Olmayınca bu defa Batshuayi ile King’i, Rossi ile de Arda’yı değiştirdi Jorge Jesus. Oyun Fenerbahçe’nin rakip kaleyi ablukaya aldığı, Adana Demirspor’un Ndiaye, Onyekuru üzere süratli adamlarıyla Fenerbahçe savunması ardına sızmaya çalıştığı bir hale gelmişken sağdan ceza alanına giren Svensson’u savunma kaçırdı, Altay yere irdirdi ve ikinci penaltıyı Cherif Ndiaye gole çevirdi.

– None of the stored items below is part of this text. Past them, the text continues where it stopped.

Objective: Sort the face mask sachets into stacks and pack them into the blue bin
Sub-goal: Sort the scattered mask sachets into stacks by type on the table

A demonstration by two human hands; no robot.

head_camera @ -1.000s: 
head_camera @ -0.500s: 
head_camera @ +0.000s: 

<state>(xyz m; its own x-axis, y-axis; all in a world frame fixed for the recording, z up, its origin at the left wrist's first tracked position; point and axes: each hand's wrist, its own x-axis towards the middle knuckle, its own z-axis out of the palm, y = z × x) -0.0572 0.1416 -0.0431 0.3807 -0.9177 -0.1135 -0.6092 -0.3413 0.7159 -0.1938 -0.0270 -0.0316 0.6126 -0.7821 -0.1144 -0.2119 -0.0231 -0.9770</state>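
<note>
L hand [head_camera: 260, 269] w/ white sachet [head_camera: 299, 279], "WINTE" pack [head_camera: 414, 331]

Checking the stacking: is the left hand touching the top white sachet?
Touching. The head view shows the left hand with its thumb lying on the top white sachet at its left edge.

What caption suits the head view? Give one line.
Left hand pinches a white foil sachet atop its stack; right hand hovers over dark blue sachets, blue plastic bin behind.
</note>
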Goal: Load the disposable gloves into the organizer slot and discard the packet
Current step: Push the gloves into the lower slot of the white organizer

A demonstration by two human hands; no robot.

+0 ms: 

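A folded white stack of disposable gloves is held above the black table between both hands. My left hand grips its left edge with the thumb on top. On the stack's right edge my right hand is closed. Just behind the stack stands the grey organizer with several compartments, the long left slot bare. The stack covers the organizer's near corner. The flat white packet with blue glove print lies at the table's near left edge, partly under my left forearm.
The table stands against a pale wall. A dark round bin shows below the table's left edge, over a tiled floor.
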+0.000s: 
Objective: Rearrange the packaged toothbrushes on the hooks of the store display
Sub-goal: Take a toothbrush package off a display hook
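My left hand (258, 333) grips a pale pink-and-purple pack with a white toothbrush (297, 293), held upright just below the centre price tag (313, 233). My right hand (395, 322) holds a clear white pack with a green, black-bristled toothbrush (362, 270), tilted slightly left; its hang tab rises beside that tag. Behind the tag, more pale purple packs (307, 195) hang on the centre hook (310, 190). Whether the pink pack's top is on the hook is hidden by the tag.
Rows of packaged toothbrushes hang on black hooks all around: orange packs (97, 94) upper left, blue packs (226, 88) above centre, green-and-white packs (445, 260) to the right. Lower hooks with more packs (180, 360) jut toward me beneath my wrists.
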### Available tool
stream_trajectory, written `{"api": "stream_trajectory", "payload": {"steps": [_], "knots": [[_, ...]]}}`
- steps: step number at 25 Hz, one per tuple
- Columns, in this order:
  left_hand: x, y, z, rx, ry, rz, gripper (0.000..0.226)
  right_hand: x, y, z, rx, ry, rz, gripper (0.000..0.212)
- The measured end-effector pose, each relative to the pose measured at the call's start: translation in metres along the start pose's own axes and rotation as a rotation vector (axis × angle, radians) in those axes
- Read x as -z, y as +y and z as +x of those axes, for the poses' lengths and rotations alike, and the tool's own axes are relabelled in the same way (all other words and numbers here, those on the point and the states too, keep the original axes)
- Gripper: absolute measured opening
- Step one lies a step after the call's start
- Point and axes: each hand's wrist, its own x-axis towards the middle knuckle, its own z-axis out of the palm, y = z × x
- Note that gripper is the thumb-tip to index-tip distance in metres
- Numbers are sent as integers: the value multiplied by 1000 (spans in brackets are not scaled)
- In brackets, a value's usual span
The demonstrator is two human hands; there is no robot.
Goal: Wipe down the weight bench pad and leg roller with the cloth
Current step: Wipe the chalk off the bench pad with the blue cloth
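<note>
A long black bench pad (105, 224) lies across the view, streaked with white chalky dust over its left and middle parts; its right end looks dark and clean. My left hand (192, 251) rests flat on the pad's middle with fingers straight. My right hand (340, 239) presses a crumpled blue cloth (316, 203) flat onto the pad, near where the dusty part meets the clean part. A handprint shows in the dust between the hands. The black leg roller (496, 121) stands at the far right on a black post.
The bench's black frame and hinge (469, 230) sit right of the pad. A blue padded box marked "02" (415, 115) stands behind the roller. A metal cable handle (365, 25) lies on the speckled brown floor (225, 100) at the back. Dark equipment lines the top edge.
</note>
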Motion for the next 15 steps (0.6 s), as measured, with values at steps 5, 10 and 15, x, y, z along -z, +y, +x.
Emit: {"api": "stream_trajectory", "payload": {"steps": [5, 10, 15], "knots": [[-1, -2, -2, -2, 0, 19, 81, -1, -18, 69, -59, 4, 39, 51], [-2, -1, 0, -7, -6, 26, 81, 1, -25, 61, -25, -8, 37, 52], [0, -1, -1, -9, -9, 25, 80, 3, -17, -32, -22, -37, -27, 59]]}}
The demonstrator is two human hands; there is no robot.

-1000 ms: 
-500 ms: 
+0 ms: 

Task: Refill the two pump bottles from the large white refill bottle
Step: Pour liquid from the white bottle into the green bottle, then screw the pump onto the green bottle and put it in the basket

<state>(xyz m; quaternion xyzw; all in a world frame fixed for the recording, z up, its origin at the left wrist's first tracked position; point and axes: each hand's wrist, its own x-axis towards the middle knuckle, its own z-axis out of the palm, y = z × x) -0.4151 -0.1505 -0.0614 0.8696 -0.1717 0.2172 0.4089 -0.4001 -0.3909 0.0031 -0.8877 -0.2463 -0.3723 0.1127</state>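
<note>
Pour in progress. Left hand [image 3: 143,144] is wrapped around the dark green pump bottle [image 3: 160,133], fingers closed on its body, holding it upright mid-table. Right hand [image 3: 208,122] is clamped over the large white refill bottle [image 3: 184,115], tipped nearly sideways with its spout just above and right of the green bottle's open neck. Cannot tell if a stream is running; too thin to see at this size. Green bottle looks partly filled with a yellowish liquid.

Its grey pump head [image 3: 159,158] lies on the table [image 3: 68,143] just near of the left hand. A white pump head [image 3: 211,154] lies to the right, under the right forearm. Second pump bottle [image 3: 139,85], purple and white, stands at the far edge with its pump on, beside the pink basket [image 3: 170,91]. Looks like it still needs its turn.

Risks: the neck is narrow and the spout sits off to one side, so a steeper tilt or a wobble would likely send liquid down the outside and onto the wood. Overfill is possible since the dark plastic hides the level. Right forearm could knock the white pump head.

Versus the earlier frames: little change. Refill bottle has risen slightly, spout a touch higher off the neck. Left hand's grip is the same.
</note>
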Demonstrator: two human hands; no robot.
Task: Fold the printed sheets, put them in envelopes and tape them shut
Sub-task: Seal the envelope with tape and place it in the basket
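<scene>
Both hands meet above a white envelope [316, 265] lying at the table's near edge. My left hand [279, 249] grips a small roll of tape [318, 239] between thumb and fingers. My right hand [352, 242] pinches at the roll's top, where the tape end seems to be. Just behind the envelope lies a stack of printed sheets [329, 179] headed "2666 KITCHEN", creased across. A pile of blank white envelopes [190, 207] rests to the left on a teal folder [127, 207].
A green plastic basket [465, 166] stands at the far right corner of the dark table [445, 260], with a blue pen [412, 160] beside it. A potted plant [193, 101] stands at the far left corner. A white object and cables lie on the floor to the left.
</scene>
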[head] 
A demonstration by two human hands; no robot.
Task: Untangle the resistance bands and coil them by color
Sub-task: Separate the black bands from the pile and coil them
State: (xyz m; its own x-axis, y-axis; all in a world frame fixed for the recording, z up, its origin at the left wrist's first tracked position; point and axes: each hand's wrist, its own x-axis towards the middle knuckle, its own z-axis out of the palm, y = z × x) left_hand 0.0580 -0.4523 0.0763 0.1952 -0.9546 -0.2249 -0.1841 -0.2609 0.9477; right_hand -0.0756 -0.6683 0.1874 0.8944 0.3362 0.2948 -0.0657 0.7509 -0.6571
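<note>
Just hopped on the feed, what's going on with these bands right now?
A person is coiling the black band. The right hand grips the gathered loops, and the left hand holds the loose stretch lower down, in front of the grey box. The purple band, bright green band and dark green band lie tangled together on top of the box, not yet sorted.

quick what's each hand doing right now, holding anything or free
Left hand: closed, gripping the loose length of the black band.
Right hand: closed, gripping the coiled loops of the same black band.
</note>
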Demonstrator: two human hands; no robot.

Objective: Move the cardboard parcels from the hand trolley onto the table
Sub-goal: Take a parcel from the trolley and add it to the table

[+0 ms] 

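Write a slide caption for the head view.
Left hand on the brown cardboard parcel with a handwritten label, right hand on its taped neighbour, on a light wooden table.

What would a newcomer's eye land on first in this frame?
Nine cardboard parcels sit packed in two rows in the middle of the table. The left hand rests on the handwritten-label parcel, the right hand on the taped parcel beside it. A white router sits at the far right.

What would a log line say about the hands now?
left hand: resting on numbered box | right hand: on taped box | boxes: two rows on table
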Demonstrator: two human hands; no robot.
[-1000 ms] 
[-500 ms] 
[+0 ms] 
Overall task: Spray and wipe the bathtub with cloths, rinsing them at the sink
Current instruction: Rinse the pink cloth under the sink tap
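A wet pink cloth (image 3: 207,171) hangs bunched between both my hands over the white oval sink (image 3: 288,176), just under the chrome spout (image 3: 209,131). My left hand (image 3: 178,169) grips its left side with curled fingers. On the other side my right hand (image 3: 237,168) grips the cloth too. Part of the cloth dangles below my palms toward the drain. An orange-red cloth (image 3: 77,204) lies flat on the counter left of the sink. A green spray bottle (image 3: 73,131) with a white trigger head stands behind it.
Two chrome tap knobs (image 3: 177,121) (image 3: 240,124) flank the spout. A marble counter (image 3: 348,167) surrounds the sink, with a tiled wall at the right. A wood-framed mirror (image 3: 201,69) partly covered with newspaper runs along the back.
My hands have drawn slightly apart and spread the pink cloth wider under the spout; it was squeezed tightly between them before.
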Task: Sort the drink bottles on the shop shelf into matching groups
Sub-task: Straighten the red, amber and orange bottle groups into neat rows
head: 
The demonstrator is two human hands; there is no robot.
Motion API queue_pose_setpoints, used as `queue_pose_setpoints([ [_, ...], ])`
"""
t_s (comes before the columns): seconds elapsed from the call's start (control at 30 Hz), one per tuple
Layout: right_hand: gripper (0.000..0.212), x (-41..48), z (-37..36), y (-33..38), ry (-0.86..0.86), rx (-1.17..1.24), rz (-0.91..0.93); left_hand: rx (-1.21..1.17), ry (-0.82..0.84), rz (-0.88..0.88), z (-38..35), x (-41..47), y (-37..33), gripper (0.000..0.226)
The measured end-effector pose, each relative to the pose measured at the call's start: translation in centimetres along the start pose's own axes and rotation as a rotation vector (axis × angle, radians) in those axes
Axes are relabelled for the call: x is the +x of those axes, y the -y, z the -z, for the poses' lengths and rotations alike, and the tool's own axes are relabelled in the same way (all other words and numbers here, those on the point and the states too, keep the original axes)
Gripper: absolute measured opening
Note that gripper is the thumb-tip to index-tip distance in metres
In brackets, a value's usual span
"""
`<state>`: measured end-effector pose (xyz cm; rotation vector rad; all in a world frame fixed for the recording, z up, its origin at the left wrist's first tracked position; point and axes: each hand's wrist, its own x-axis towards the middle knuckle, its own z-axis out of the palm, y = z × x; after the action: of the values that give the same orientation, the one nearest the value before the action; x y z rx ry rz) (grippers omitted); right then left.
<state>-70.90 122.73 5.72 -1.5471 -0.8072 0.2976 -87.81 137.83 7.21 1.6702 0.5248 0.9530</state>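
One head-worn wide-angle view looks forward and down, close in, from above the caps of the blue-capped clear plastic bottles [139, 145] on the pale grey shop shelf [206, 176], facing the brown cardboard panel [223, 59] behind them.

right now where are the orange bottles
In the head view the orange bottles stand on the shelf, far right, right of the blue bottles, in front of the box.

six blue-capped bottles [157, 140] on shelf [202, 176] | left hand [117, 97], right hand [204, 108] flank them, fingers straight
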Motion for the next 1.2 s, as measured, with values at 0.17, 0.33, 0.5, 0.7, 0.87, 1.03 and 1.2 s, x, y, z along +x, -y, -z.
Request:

Fenerbahçe’de olumlu şeyler arayanlar, geri dönüşlerini ve reaksiyon göstermesini sayabilirdi bu dönem. Adana’da gibisi yaşandı.Valencia üzere bir gol makinesi vardı Fenerbahçe’de ve rakibin artta bıraktığı boşluğa koşan Valencia 88. dakikada skoru 1-1 yapıp maçı yine başlattı. Maç berabere biterken ceza alanı önünde faulü vermeyen hakeme itiraz, Jesus’a da kırmızı kart getirdi. O da çıldırdı sonunda. Ve kenarda Jesus olmayacak gelecek maçta.
Bardağın boş tarafı kaçan iki puan, tribüne çıkan Jesus, dorukla artan fark, dolu tarafında ise yalnızca bir puan. Açıkçası çok daha makus bir sonuçla dönebilirdi Fenerbahçe. “VAR”dı bu türlü bir ihtimal!